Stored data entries
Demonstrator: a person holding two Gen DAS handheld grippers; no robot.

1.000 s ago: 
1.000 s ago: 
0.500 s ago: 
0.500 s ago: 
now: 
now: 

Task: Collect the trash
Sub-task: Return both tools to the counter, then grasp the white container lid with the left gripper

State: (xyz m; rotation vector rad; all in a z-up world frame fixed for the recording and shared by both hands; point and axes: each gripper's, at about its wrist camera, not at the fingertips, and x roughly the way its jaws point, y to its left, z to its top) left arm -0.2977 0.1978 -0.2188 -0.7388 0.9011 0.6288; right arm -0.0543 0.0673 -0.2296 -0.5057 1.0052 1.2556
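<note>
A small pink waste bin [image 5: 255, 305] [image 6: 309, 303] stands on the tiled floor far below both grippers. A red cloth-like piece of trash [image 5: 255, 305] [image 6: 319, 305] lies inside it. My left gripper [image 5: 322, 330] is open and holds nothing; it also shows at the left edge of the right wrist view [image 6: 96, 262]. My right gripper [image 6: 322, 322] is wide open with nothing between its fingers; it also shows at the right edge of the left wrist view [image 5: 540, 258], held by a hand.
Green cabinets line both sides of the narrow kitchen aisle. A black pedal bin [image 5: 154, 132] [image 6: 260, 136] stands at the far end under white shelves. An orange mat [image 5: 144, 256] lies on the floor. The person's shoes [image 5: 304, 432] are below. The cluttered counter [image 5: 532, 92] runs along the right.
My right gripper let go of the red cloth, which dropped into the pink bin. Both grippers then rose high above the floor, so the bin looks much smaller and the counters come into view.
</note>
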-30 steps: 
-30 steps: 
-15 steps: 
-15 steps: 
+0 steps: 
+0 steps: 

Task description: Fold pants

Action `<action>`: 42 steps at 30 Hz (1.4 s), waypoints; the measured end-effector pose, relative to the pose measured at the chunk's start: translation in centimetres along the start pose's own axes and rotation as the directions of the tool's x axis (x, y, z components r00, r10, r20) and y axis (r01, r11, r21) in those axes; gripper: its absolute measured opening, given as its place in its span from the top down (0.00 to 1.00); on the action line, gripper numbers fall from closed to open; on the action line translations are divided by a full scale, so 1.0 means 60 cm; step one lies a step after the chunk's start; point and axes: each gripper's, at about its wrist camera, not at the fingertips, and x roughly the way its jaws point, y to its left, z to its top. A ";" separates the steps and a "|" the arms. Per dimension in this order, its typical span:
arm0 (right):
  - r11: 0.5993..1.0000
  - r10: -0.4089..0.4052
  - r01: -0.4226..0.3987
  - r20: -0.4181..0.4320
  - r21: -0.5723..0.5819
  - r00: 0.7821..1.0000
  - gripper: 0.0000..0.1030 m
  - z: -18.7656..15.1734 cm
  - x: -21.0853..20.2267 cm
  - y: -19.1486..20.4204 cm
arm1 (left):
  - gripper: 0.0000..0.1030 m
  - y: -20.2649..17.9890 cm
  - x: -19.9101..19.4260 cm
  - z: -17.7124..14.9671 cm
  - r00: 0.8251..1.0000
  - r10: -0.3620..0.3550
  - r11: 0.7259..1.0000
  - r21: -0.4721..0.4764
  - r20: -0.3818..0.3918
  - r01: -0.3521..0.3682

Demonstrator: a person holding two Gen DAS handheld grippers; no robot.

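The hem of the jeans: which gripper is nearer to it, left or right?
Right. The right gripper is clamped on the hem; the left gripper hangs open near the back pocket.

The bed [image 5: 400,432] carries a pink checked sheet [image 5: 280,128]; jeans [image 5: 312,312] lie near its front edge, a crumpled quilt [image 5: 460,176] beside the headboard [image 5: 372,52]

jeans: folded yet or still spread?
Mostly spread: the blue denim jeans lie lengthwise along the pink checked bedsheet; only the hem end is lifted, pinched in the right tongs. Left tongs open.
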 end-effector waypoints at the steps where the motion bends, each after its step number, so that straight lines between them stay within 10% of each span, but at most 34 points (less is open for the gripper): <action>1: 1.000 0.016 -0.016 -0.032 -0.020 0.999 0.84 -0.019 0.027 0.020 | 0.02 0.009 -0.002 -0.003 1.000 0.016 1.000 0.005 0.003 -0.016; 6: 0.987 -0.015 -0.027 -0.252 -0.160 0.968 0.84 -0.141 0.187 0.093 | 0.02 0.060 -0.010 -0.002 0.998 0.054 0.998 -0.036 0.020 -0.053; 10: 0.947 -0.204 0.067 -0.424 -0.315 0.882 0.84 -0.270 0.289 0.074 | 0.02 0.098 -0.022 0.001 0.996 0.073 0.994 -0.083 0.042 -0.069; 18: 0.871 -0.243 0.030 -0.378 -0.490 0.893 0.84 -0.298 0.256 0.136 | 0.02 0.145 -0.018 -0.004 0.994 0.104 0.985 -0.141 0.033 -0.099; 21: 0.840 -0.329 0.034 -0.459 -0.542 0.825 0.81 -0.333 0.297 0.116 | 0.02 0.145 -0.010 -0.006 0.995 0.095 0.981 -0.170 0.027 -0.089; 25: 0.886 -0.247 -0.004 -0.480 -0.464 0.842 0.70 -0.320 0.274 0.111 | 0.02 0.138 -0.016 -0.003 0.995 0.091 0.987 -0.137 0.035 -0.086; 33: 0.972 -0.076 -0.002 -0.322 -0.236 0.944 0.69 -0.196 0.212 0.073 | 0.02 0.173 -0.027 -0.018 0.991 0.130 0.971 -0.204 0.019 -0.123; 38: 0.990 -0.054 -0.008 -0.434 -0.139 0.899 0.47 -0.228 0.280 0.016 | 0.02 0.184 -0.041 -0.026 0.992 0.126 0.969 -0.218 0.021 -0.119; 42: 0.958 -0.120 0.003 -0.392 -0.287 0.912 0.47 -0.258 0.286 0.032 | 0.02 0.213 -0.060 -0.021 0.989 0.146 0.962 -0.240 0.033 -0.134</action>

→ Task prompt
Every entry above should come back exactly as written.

→ Solved exercise
Demonstrator: a person holding two Gen DAS handheld grippers; no robot.

1.000 s ago: 
1.000 s ago: 
0.500 s ago: 
0.500 s ago: 
now: 
now: 

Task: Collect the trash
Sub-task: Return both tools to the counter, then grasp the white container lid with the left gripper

State: (xyz m; rotation vector rad; all in a z-up world frame fixed for the recording and shared by both hands; point and axes: each gripper's, at about its wrist camera, not at the fingertips, and x roughly the way its jaws point, y to its left, z to its top) left arm -0.2977 0.1978 -0.2188 -0.7388 0.9011 0.6288; right arm -0.0543 0.0673 -0.2296 -0.5057 1.0052 1.2556
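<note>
A small pink waste bin [image 5: 255, 305] [image 6: 309, 303] stands on the tiled floor far below both grippers. A red cloth-like piece of trash [image 5: 255, 305] [image 6: 319, 305] lies inside it. My left gripper [image 5: 322, 330] is open and holds nothing; it also shows at the left edge of the right wrist view [image 6: 96, 262]. My right gripper [image 6: 322, 322] is wide open with nothing between its fingers; it also shows at the right edge of the left wrist view [image 5: 540, 258], held by a hand.
Green cabinets line both sides of the narrow kitchen aisle. A black pedal bin [image 5: 154, 132] [image 6: 260, 136] stands at the far end under white shelves. An orange mat [image 5: 144, 256] lies on the floor. The person's shoes [image 5: 304, 432] are below. The cluttered counter [image 5: 532, 92] runs along the right.
My right gripper let go of the red cloth, which dropped into the pink bin. Both grippers then rose high above the floor, so the bin looks much smaller and the counters come into view.
</note>
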-30 steps: 
-30 steps: 
-15 steps: 
-15 steps: 
+0 steps: 
+0 steps: 

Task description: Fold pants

Action `<action>`: 42 steps at 30 Hz (1.4 s), waypoints; the measured end-effector pose, relative to the pose measured at the chunk's start: translation in centimetres along the start pose's own axes and rotation as the directions of the tool's x axis (x, y, z components r00, r10, r20) and y axis (r01, r11, r21) in those axes; gripper: its absolute measured opening, given as its place in its span from the top down (0.00 to 1.00); on the action line, gripper numbers fall from closed to open; on the action line translations are divided by a full scale, so 1.0 means 60 cm; step one lies a step after the chunk's start; point and axes: each gripper's, at about its wrist camera, not at the fingertips, and x roughly the way its jaws point, y to its left, z to its top. A ";" separates the steps and a "|" the arms. Per dimension in this order, its typical span:
arm0 (right):
  - r11: 0.5993..1.0000
  - r10: -0.4089..0.4052
  - r01: -0.4226..0.3987
  - r20: -0.4181..0.4320
  - r21: -0.5723..0.5819
  - r00: 0.7821..1.0000
  - gripper: 0.0000..0.1030 m
  - z: -18.7656..15.1734 cm
  - x: -21.0853..20.2267 cm
  - y: -19.1486..20.4204 cm
arm1 (left):
  - gripper: 0.0000..0.1030 m
  - y: -20.2649..17.9890 cm
  - x: -19.9101..19.4260 cm
  - z: -17.7124..14.9671 cm
  - r00: 0.8251..1.0000
  - r10: -0.3620..0.3550
  - r11: 0.7259..1.0000
  - r21: -0.4721..0.4764
  - r20: -0.3818..0.3918
  - r01: -0.3521..0.3682

Demonstrator: a person holding two Gen DAS handheld grippers; no robot.

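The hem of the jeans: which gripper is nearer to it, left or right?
Right. The right gripper is clamped on the hem; the left gripper hangs open near the back pocket.

The bed [image 5: 400,432] carries a pink checked sheet [image 5: 280,128]; jeans [image 5: 312,312] lie near its front edge, a crumpled quilt [image 5: 460,176] beside the headboard [image 5: 372,52]

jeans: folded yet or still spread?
Mostly spread: the blue denim jeans lie lengthwise along the pink checked bedsheet; only the hem end is lifted, pinched in the right tongs. Left tongs open.
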 end-effector waypoints at the steps where the motion bends, each after its step number, so that straight lines between them stay within 10% of each span, but at most 34 points (less is open for the gripper): <action>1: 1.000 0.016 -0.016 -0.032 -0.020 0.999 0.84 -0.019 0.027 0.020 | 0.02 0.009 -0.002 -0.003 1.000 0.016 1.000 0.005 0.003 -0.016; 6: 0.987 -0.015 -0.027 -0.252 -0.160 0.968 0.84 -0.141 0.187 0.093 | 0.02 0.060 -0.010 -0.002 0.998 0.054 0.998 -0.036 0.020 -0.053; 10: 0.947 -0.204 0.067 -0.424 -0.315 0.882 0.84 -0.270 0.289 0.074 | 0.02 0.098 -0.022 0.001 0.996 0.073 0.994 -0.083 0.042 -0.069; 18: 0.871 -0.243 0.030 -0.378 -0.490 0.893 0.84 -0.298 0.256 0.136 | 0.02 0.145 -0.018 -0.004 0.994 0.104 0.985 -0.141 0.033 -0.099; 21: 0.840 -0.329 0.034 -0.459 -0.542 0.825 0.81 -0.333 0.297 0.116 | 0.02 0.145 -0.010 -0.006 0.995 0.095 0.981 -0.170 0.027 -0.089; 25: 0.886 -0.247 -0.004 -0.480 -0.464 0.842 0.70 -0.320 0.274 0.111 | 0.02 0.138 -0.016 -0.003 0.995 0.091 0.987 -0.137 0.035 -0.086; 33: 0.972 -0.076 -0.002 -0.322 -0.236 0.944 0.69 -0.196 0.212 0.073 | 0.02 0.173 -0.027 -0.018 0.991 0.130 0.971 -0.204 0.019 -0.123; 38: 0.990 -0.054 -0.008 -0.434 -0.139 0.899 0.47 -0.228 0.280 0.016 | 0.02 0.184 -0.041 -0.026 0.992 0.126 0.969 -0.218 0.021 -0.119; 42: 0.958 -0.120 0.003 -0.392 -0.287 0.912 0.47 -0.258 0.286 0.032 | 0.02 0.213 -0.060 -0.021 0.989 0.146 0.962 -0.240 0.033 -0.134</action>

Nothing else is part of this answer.